Bank stocks were strong, including a 1.3% rise for
JPMorgan Chase.
CEO Jamie Dimon said in his annual letter to shareholders released
on Monday that the U.S. economy continues to be resilient, and
businesses still look healthy. He, though, also acknowledged that
prices for stocks and other assets are high, which could imply
“anything less than positive outcomes could have a dramatic impact
on global markets.”
All told, the S&P 500 rose 29.14 points to 6,611.83. The Dow Jones
Industrial Average gained 165.21 to 46,669.88, and the Nasdaq
composite climbed 117.16 to 21,996.34.
In the bond market, Treasury yields held relatively steady. The
10-year Treasury yield was sitting at 4.33%. That’s still well above
its 3.97% level from before the war. The rise has pushed up rates
for mortgages and other loans going to U.S. households and
businesses, which slows the economy.
A report on Monday said that finance, transportation and other U.S.

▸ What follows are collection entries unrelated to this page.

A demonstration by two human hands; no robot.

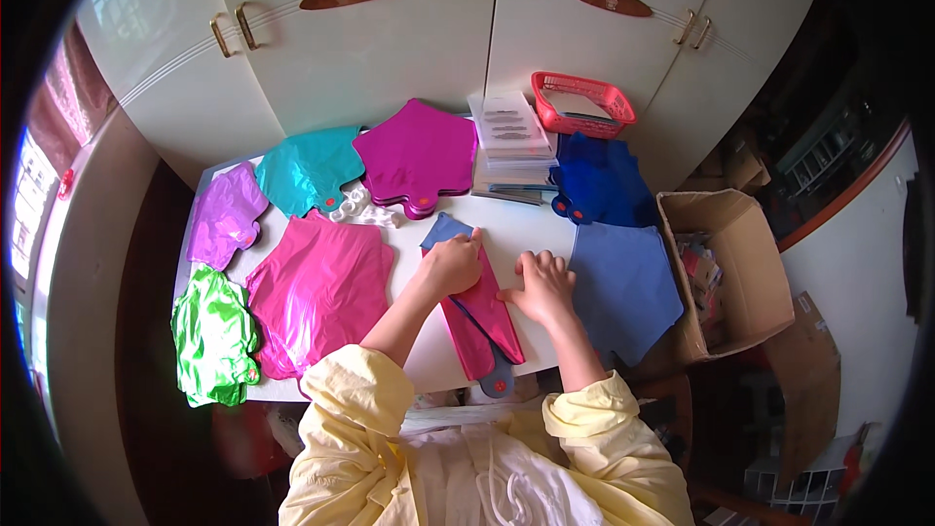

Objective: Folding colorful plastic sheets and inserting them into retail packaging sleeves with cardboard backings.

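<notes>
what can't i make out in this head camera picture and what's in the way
Head view:
- Folded pink-and-blue piece: the part beneath the left hand is hidden by that hand; its inner layers by the pink outside.
- Cardboard box: some contents hidden by its near wall, the rest too small to identify.
- Red basket: its bottom is covered by papers.
- Window: cut off by the dark lens rim.

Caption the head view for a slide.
Left hand on a folded pink foil piece, right hand at its edge, colourful foil pieces around on a white table.
</notes>
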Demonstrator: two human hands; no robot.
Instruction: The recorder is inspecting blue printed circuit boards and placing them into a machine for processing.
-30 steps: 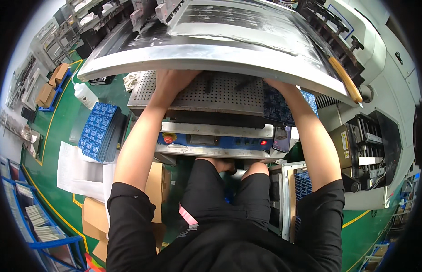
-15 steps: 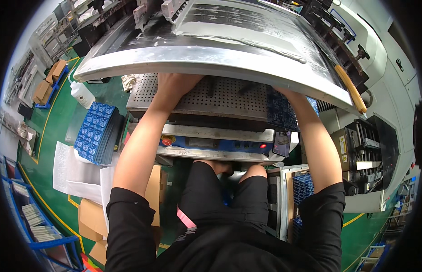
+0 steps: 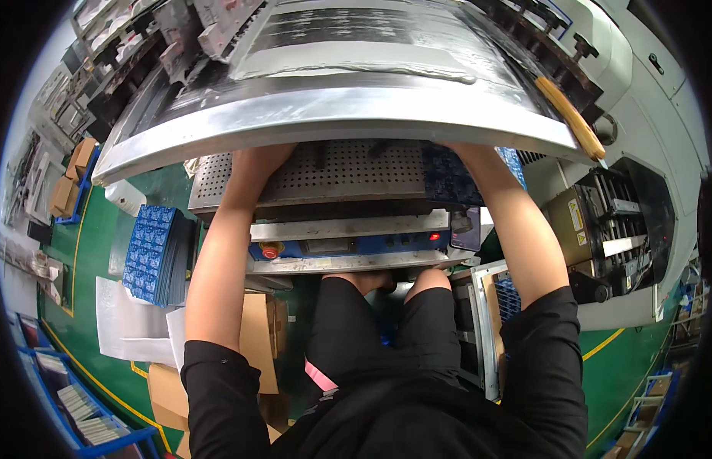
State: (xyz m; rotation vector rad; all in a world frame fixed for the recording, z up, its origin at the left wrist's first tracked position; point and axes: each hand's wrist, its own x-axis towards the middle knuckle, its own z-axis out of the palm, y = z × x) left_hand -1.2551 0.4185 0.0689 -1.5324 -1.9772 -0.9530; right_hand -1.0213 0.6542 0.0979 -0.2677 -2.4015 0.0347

businesses in services sectors grew in March for a 21st straight
month of expansion. But the growth was slightly slower than
economists expected, and a measure of prices accelerated at its
fastest pace since 2022 in a potentially discouraging signal for
inflation.
In stock markets abroad, Japan’s Nikkei 225 added 0.5%, and South
Korea’s Kospi jumped 1.4%. Many other markets in Europe and Asia
were closed for holidays.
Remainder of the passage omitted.